We also used Alexa for shopping a lot, which is probably the key reason why Amazon developed Echo in the first place. Ask her to add anything to your shopping list in the Echo app, and she'll do it. If you want to re-order something you've already purchased with Prime, you can do so with just your voice. It's all so futuristic.

Other than that, Alexa is basically a personal DJ. We love asking her to play any random song, album, genre, station, or artist on demand. If she couldn't automatically pull it from a connected service, she would either play a sample, and then let us buy said music (via Amazon, of course), or she'd apologise for not having it.

Echo is a typical Bluetooth speaker, in the sense you can connect your phone or smart device and play tunes wirelessly. Although the Alexa feature only enables voice control for Amazon Music, Prime Music, Pandora, iHeartRadio, and TuneIn, you can still connect to and stream from other services, such as Spotify and iTunes, using their respective apps on your mobile device.


Another big limitation is that, apart from the weather and dictionary, Alexa strictly pulls informational data from Wikipedia and a few other data repositories. You cannot use Alexa to Google stuff, though she will send a Bing link to your tablet or phone if unsuccessful at finding what you want.

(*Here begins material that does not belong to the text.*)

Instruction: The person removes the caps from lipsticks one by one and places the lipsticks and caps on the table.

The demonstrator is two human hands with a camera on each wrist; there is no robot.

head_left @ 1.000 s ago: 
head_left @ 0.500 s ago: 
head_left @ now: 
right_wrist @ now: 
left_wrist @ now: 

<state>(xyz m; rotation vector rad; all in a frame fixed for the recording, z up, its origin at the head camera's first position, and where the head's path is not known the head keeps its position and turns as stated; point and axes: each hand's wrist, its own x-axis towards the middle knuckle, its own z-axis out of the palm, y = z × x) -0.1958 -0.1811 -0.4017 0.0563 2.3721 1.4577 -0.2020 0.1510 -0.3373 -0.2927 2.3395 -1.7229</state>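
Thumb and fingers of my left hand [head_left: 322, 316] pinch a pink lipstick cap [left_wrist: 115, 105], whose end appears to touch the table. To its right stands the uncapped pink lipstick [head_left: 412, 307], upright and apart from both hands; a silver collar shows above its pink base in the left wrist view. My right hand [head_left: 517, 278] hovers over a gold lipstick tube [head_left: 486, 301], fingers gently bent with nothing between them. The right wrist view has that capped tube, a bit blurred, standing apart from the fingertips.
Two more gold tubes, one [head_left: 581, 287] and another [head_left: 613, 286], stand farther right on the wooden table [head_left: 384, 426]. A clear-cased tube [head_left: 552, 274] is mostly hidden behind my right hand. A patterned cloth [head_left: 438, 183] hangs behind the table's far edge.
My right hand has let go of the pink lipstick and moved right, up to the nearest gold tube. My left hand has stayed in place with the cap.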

Echo supposedly has seven microphones and a "beam-forming" technology, meaning it's designed to hear you from across the room even while music is playing. That's not just words straight from an Amazon rep – it's the truth. Even when blaring out music loudly, Alexa could pick up whatever we had to say.

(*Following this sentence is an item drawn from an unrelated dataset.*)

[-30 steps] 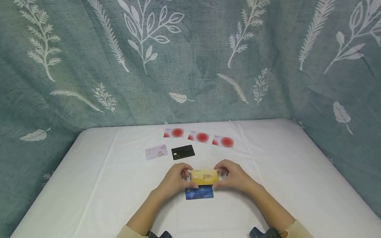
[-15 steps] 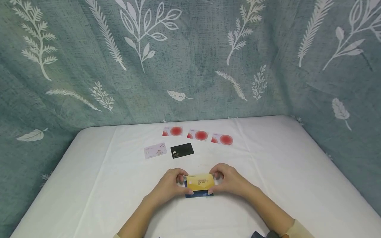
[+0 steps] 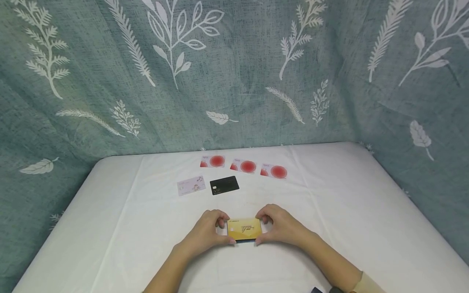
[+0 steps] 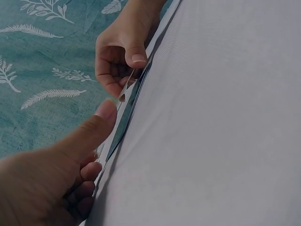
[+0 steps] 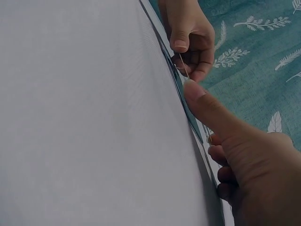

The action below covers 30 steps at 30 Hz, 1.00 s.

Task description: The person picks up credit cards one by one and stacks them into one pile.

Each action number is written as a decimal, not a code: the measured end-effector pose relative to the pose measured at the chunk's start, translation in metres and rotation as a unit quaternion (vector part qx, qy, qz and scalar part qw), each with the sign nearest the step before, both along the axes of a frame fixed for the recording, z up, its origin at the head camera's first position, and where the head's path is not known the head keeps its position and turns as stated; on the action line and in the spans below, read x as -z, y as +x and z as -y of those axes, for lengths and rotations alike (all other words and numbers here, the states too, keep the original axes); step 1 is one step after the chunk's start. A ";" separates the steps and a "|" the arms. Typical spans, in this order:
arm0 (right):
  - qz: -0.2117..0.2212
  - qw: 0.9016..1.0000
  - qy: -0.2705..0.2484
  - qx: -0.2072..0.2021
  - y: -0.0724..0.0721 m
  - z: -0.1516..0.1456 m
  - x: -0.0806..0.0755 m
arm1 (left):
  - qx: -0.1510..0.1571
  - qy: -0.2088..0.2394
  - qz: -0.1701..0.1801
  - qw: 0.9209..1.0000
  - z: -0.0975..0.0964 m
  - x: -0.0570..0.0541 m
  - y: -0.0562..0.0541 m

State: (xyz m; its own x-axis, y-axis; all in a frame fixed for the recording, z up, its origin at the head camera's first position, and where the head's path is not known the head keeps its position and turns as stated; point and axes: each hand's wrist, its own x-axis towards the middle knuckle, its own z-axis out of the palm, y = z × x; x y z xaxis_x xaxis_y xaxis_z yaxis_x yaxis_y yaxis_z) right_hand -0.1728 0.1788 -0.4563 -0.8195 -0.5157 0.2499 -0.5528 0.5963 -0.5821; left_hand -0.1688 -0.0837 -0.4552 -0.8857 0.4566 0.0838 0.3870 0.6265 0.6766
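Observation:
A yellow card (image 3: 244,228) lies almost wholly over a blue card (image 3: 245,241), of which only a thin strip shows at the near edge in the head view. My left hand (image 3: 207,230) pinches the yellow card's left end between thumb and fingers. At its right end my right hand (image 3: 280,226) pinches it the same way. Both wrist views show the cards edge-on; the left hand (image 4: 61,165) and the right hand (image 5: 249,155) each have the thumb on the near side. Whether the fingers also touch the blue card I cannot tell.
Beyond the hands lie a black VIP card (image 3: 224,185) and a pale pink card (image 3: 191,185). Further back is a row of red-and-white cards, the left card (image 3: 212,161), middle card (image 3: 243,166) and right card (image 3: 274,171). A white cloth covers the table (image 3: 128,252); a green leaf-patterned curtain (image 3: 234,81) hangs behind.
Both hands have brought the yellow card nearer and slightly left, down over the blue card, which was largely visible a second ago. The other cards stay put; the head view has shifted slightly.

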 end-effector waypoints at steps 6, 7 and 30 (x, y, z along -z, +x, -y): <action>0.026 1.000 0.006 0.010 0.001 0.004 -0.002 | -0.003 -0.015 -0.007 1.000 0.001 0.000 0.001; 0.028 1.000 0.008 0.011 0.001 0.004 -0.002 | -0.004 -0.018 -0.009 1.000 0.001 0.001 0.001; 0.067 0.997 0.041 0.012 0.002 0.001 -0.007 | 0.018 -0.035 -0.025 0.999 0.002 0.004 0.003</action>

Whenever Echo sounded off, we could still tell Alexa to stop, pause, and turn up the volume (1-10). Although we were impressed with Alexa's ability to always understand us and respond to our commands, as well as her pleasing, natural-sounding voice, the quality of the Echo speaker itself is another story.

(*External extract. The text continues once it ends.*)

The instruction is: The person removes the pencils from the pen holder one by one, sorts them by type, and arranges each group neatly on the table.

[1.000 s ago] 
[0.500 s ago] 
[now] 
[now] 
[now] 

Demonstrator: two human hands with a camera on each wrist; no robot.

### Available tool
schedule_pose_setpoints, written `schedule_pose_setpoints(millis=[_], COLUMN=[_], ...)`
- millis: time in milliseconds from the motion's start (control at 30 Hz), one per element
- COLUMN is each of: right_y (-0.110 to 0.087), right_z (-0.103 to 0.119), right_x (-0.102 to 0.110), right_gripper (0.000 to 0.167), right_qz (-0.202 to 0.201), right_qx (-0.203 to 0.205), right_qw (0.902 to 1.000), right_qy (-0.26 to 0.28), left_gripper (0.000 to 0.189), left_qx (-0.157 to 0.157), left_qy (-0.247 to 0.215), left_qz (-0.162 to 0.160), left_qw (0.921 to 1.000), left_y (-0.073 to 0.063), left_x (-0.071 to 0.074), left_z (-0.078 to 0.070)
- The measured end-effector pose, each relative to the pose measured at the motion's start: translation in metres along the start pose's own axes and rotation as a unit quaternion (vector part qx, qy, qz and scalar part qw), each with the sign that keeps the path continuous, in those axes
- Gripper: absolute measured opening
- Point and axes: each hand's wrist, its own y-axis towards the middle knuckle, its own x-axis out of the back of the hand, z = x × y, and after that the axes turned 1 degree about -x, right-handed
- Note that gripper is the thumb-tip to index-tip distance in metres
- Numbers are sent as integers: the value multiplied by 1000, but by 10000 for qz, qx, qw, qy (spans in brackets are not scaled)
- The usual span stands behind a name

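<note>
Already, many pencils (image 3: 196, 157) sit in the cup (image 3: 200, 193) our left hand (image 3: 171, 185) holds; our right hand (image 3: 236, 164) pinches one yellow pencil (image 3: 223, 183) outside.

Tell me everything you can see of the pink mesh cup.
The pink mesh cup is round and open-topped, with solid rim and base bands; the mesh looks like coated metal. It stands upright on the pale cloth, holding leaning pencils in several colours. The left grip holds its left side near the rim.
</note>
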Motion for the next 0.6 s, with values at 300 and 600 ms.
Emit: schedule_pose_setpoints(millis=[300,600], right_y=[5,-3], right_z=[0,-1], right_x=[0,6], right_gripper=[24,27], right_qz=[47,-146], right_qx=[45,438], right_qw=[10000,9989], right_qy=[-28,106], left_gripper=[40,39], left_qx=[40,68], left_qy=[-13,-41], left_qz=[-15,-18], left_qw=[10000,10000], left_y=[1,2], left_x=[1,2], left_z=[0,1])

If you want a decent Bluetooth speaker – and there are plenty of them on the market – then do not opt for Amazon Echo. Although it shines as a personal assistant, it's simply not the best Bluetooth speaker around.

The volume isn't reliable, for one thing. Going from level 4 to 5 is more like a 30 per cent increase rather than 10 per cent. The sound seems both shallow and compressed too. For this price, we think you can get a better Bluetooth speaker. Which is such a shame, as that's what the product is supposed to be first and foremost.

You can use the Echo app to manage your settings, to-do list, shopping list, connected services, music, and an overview of all your requests. That's right: every query is stored on the History screen with a brief audio clip of what you said. It's kind of creepy.


We also think the Echo app's design choices are somewhat grotesque. It looks outdated. It doesn't feel fluid at all. It could probably have a better user interface and structure altogether. If you've ever used an Amazon Fire phone, you will see similarities, but that phone was hardly a beacon of brilliance. Amazon really needs to get better with UI design.


We think hands-free voice control is a godsend and that Alexa, Amazon Echo's personal assistant, truly distinguishes this Bluetooth speaker from the competition. It blew our minds. We won't ever get tired of walking into our living room and casually asking Alexa to stream some music.

Alexa converses well, feels natural to interact with, and is very useful. We just wish she worked with more services and pulled from more sources. That said, Amazon regularly auto-updates via the cloud with new features, so Echo will become more advanced over time. It will soon let you voice-control compatible smart home devices, for instance, such as Belkin WeMo and Philips Hue.

It's just a shame that, as a Bluetooth speaker, Echo fails to blow our minds. It's simply not the best sounding speaker out there, despite its "immersive, 360-degree sound". There's no on-board battery either, so it always needs to be wired to a wall socket.

Still, we can see where Amazon is going with Echo. And it's not entirely music-led: add chicken broth to our shopping list, check if it'll rain tomorrow, or look up Johnny Depp's birthday. Why not, eh?

In fact, forget the Echo. We love Alexa.